No longer do you need to own a pricey Apple Watch on top of a pricey iPhone just to quickly text your friend back while wearing a mask. Apple now lets you unlock your iPhone with a face covering, as long as two conditions are met.
The first is you have an iPhone 12 or newer. That includes iPhone 12, 12 mini, 12 Pro, 12 Pro Max, iPhone 13, 13 mini, 13 Pro, and 13 Pro Max. Any iPhone older than that, meaning iPhone 11 and earlier, does not support this new Face ID mask feature. Of course, you can always take advantage of the feature if you have an Apple Watch, though.
The second requirement is iOS 15.4. This update introduces a few new features to iPhone, including this Face ID upgrade and more than 30 new emoji. That said, the update isn’t out yet. In order to install iOS 15.4 on your iPhone, and, subsequently, gain access to mask-supported Face ID, you’ll need to enroll your iPhone in the iOS 15.4 beta. We have a full guide on how to do that here.
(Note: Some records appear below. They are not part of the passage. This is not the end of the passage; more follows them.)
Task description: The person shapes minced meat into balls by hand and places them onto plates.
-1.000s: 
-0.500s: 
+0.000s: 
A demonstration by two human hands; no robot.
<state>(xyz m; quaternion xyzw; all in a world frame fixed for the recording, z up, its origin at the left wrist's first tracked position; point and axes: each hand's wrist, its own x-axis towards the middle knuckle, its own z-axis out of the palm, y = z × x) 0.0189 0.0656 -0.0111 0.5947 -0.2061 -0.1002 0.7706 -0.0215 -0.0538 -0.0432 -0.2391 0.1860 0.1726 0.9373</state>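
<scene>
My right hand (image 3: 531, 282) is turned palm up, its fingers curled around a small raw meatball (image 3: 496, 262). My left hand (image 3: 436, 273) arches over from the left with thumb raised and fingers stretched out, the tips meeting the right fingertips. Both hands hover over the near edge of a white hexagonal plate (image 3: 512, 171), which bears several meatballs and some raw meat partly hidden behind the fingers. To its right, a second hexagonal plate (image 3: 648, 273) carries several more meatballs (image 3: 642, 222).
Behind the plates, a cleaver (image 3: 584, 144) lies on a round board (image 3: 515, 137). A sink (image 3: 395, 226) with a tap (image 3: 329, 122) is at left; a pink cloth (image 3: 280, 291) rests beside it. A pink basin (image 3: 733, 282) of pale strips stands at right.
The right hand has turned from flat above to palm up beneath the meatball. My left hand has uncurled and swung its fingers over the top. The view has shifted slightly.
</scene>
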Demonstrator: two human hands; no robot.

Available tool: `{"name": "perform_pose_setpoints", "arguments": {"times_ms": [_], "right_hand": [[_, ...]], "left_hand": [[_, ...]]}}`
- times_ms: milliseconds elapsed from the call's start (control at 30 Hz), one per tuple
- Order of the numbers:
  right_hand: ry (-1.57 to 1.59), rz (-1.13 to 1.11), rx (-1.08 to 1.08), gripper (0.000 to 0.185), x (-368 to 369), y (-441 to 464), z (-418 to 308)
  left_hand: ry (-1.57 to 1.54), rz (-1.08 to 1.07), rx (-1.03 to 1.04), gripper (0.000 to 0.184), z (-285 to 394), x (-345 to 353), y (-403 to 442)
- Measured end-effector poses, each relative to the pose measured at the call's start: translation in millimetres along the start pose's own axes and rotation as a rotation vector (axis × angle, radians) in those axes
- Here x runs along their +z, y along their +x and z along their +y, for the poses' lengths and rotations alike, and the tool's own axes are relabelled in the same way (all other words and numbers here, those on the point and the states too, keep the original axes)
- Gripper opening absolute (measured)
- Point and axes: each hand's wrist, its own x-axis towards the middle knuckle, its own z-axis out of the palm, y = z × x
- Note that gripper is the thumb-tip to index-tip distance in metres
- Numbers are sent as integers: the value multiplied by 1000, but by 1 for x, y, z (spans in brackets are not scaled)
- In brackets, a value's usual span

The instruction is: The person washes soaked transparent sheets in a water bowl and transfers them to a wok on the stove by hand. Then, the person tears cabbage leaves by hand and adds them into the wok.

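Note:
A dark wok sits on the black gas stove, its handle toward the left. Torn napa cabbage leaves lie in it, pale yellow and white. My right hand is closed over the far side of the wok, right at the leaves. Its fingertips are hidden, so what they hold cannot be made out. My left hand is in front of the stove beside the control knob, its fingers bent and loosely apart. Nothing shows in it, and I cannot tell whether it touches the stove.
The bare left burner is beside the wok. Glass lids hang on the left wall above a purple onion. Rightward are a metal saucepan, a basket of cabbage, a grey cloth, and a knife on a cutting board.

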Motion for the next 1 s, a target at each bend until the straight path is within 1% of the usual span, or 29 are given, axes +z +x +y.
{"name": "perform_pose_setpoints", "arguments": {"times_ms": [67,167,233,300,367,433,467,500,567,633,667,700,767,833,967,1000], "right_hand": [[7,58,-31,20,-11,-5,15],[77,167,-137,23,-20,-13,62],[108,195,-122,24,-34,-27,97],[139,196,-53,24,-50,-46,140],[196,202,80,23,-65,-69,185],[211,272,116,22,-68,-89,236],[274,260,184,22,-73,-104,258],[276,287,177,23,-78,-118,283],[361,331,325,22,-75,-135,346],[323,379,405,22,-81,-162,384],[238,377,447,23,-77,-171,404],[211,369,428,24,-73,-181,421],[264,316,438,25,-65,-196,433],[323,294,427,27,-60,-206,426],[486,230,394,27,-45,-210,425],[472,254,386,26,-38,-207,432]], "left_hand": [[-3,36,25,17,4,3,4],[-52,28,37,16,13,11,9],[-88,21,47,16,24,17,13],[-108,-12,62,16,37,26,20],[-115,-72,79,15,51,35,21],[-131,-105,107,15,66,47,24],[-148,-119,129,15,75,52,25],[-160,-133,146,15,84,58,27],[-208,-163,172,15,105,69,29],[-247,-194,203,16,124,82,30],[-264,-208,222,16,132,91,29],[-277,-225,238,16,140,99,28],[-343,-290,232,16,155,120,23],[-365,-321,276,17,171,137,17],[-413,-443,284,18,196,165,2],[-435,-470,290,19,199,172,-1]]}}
How to unlock your iPhone while wearing a mask
So, your iPhone is now updated to iOS 15.4. When it boots back up, look for the automatic splash screen that appears, asking if you want to set up Face ID with a mask. Agree to that pop-up, then follow the on-screen instructions to scan your face again. Note: If you wear glasses, you will need to do additional face scans for each pair of glasses you wear, in order for the feature to be as accurate as possible.
From here on out, you’ll be able to unlock your iPhone with Face ID whether or not you’re wearing a mask. However, you should know this feature makes Face ID less secure than before. Apple doesn’t specify how much this option compromises Face ID security (the feature has a one-in-a-million chance of failing normally), but it’s worth knowing about before you commit to it full-time.
Still, no security method is perfect. I’m happy to take a tiny risk so my iPhone unlocks whenever I look at it again. I suspect most people (at least, most people who still wear masks) feel the same.